The best way to start learning about Hekaton is reading Kalen Delaney’s white paper SQL Server In-Memory OLTP Internals Overview for CTP1 and of course, downloading and playing with the CTP1 itself. So assuming you are familiar with the basic concepts in this post I will focus on two of the main objects that Hekaton provides:
1) Memory optimized tables. Hekaton tables are stored in memory, all the time. Obviously they are also kept in disk, but only for durability purposes. These tables provide two new kinds of indexes, hash and range indexes, although only the former kind is available on the first CTP. And you may be surprised that memory optimized tables are compiled into native DLLs when they are created.
2) Natively compiled stored procedures. This new kind of stored procedures are first optimized by the query optimizer, like any regular stored procedure, but are also later translated into C code and compiled into machine code. This process again will create DLLs.
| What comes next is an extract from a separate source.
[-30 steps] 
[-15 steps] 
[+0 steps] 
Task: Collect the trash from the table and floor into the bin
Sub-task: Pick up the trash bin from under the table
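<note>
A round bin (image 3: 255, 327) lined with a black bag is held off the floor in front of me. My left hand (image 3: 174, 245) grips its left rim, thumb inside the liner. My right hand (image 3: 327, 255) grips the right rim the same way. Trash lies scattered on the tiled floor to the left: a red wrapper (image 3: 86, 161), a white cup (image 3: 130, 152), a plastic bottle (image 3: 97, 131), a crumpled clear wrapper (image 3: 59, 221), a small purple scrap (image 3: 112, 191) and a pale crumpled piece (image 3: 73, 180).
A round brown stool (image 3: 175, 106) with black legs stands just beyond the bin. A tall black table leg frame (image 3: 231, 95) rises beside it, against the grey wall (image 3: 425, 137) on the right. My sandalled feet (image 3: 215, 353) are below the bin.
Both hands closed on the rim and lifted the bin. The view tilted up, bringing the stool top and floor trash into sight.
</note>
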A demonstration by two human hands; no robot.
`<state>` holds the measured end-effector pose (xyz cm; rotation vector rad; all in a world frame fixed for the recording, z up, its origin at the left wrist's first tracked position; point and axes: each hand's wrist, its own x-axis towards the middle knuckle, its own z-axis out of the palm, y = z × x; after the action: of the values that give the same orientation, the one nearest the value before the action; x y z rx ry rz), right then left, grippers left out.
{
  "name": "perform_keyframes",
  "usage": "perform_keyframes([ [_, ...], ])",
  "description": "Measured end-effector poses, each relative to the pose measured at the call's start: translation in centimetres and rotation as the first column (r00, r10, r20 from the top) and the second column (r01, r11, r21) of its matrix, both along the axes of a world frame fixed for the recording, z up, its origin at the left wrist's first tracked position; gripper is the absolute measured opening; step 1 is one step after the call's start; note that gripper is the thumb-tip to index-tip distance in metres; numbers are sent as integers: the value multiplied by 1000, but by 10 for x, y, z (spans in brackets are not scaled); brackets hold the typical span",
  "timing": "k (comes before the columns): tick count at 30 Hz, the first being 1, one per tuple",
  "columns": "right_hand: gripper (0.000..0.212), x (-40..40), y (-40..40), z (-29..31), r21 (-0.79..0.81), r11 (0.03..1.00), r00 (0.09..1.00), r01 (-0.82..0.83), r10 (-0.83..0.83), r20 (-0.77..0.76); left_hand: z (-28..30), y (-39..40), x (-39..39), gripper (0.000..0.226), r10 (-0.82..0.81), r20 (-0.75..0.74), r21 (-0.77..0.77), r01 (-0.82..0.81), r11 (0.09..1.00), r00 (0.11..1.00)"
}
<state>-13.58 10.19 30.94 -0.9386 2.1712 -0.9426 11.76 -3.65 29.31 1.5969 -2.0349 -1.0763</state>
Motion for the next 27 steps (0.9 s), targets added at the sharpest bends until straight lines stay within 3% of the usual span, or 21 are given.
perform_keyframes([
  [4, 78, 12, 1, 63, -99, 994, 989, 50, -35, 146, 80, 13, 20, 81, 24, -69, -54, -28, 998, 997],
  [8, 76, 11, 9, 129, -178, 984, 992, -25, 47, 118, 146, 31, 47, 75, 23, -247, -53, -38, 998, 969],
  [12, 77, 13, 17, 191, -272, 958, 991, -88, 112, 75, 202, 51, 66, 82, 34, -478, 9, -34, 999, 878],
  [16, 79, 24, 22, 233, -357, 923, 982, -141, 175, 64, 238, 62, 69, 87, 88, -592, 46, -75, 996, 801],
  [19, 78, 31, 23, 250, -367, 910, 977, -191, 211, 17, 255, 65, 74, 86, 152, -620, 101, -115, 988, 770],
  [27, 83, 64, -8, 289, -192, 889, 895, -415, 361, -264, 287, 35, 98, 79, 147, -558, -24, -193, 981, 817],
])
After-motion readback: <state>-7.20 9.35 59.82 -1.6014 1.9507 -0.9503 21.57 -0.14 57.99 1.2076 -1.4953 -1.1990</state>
Perhaps the main limitation of Hekaton is that memory optimized tables could not be altered, they would need to be dropped and created again with the required changes. This is the case, for example, if you want to add a new column or a new index. Obviously, dropping the table would mean first copying its data to another location, creating a new empty table with the required changes and copying the data back, which would require some downtime for live applications.
You cannot alter natively compiled stored procedures either. Or even recompile them (except in a few limited cases). In addition, as the data on Hekaton tables change, statistics are not automatically updated, you will need to manually update them using the UPDATE STATISTICS statement. Also, after getting updated statistics your existing natively compiled stored procedures cannot take benefit of it. You will have to manually drop and re-create the store procedure.
Let me show you an example of how the technology works, using a copy of AdventureWorks2012 database. First let us create a new database.
CREATE DATABASE Test
ON PRIMARY (NAME = [Test_data],
FILENAME = 'C:\DATA\Test_data.mdf', SIZE=500MB),
FILEGROUP [Test_fg] CONTAINS MEMORY_OPTIMIZED_DATA
(NAME = [Test_fg], FILENAME = 'C:\DATA\Test_fg')
LOG ON (NAME = [Test_log], Filename='C:\DATA\Test_log.ldf', SIZE=500MB)
Now we can create a memory optimized table
CREATE TABLE [TransactionHistoryArchive] (
[TransactionID] [int] NOT NULL PRIMARY KEY
NONCLUSTERED HASH WITH (BUCKET_COUNT = 100000),
[ProductID] [int] NOT NULL,
[ReferenceOrderID] [int] NOT NULL,
[ReferenceOrderLineID] [int] NOT NULL,
[TransactionDate] [datetime] NOT NULL,
[TransactionType] [nchar](1) NOT NULL,
[Quantity] [int] NOT NULL,
[ActualCost] [money] NOT NULL,
[ModifiedDate] [datetime] NOT NULL
) WITH (MEMORY_OPTIMIZED = ON, DURABILITY = SCHEMA_AND_DATA)
You cannot copy data directly from a second database to a memory optimized table. So we need to copy the data to a regular table first.
SELECT * INTO temp
Now we can copy the data to the memory optimized table
INSERT INTO TransactionHistoryArchive
SELECT * FROM temp
Let us look at our first execution plans using T-SQL against our memory optimized table (which by the way is defined as T-SQL using the query interop capabilities).
SELECT * FROM TransactionHistoryArchive
WHERE TransactionID = 8209
Since we defined a hash index on the TransactionId column we get the following plan
Now a query using a different column
SELECT * FROM TransactionHistoryArchive
WHERE ProductID = 780
The execution plans shows the familiar Index Scan and Index Seek operations but obviously the algorithms for this execution are not the same, this time the table and indexes are in memory and use totally different structures. You can identify differences on these operators by looking at NonClusteredHash after the name of the operator and Storage shown as MemoryOptimized in the properties of the operator as shown next.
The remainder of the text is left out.